Baca Juga: Sasi Sambite: Kearifan Lokal untuk Meningkatkan Kualitas Pala Arguni Bawah
Usman menyampaikan berdasarkan laporan Amnesty International, tingkat represi di wilayah pemekaran masih tinggi. Khususnya di Intan Jaya, masih terjadi pembunuhan di luar hukum, pengungsian, serta pelanggaran HAM lain. Hal ini diperkuat dengan kehadiran militer yang pada 2019 hanya berjumlah dua pos menjadi 17 pos militer pada 2021.
Rencana pemekaran wilayah ini juga disayangkan oleh Pendeta Dora Balubun. Menurutnya, justru pelanggaran HAM paling besar terjadi di daerah-daerah pemekaran. Salah satu contohnya ada di wilayah Maybrat, Papua Barat. Ribuan warga Maybrat mengungsi sejak September 2021 sampai Maret 2022 akibat konflik antara aparat keamanan dengan Tentara Pembebasan Nasional Papua Barat (TPNPB), namun minim penanganan dari Pemerintah.
“Mereka warga negara yang mengungsi sama sekali tidak diperhatikan. Bagaimana pemekaran itu bisa terjadi di tengah ketimpangan keadilan, ketimpangan kesejahteraan, ketimpangan pendidikan, ketimpangan berbagai persoalan yang terjadi dan dihadapi rakyat Papua hari ini? Jadi pertanyaan saya sebenarnya pemekaran ini hadiahkah? Atau bencana yang sedang diberikan untuk orang Papua?” kata Dora.
Baca Juga: Peningkatan Sumber Daya Manusia, Kunci Keberhasilan Pariwisata di Papua Barat
Dora menjabarkan bahwa pemekaran wilayah berpotensi menimbulkan konflik baru. Pasalnya, jumlah OAP terlalu sedikit dan masih sangat tertinggal untuk dilakukan pemekaran wilayah. Khawatirnya pemekaran wilayah ini bukan ditempati oleh OAP melainkan oleh aparat.
Menanggapi hal ini, Anggota Dewan Perwakilan Daerah (DPD) asal Papua, Yorrys Raweyai, memaparkan alasan pemekaran. Menurutnya, pemekaran wilayah di Papua tidak dilihat dari sisi demografi melainkan geografis.
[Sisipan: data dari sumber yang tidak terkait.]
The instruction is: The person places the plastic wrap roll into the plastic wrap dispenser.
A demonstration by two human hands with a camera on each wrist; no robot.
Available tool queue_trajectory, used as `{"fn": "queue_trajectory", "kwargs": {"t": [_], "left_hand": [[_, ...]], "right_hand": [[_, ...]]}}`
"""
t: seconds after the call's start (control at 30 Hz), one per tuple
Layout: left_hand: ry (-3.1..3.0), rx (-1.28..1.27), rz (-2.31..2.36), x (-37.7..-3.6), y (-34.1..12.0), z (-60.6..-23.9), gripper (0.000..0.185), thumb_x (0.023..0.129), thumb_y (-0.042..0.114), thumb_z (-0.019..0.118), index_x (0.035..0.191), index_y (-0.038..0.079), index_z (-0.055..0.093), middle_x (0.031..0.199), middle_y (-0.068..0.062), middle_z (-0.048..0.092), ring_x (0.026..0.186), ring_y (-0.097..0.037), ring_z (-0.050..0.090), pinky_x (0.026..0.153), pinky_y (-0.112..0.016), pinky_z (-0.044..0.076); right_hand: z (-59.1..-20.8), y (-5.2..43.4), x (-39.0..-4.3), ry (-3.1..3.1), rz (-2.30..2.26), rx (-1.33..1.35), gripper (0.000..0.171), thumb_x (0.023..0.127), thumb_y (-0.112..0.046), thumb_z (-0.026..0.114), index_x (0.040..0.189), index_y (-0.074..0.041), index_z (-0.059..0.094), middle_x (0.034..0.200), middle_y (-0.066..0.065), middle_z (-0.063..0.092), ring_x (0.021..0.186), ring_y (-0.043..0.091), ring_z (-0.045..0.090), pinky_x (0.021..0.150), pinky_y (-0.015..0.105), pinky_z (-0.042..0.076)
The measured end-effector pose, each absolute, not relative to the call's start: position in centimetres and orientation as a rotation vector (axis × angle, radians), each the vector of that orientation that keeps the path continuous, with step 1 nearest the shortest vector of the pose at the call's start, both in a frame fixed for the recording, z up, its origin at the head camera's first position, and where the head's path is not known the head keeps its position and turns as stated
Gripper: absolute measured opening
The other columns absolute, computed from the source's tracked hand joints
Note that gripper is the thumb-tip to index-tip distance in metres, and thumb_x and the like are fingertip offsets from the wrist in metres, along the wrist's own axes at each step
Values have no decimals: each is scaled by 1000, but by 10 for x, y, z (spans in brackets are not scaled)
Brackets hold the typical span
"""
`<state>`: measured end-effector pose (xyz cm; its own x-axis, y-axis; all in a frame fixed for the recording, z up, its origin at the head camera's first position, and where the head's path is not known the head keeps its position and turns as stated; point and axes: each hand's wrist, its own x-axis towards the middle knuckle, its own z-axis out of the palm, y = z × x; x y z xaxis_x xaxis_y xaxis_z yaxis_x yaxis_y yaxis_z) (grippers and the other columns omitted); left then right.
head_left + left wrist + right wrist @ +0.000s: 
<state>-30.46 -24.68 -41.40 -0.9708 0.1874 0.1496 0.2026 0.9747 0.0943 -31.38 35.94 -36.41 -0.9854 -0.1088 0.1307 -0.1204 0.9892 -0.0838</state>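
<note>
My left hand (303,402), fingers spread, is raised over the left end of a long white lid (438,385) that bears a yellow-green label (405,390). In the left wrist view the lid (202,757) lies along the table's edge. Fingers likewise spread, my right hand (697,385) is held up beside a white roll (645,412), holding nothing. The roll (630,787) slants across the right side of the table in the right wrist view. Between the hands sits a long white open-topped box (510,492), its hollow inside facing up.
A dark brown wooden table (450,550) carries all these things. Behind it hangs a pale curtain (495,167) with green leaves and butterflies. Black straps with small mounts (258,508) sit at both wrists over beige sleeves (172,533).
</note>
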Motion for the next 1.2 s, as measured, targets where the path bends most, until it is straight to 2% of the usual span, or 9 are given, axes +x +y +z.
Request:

Hal ini merupakan rencana strategis dari Pemerintah Pusat.
Yorrys menjelaskan mengenai capaian DPD RI berupa pembentukan Panitia Khusus Papua yang telah mengadakan enam kali rapat bersama MRP dan Pemerintah Daerah. Karena peraturan sudah dibuat, Yorrys menekankan kepada Pemerintah Daerah untuk segera membuat Peraturan Daerah Provinsi (Perdasi) dan Peraturan Daerah Khusus (Perdasus) sebagai implementasi peraturan Otonomi Khusus jilid II.
“Kita jangan terlalu fokus kepada judicial review di MK sekarang ini, tapi yang paling penting bagaimana pembahasan Perdasi dan Perdasus itu karena bulan Juli (harus) sudah selesai,” kata Yorrys.
Baca Juga: Kabar Pencabutan Izin, Pemompa Semangat
Terkait penolakan, Yorrys berpendapat bahwa sudah pernah ada pengajuan untuk pemekaran wilayah pada akhir masa pemerintahan Presiden Susilo Bambang Yudhoyono. Bahkan, amanat presiden terkait pemekaran sudah dikeluarkan. Hanya saja, belum ada anggaran yang mencukupi untuk melakukan pemekaran saat itu.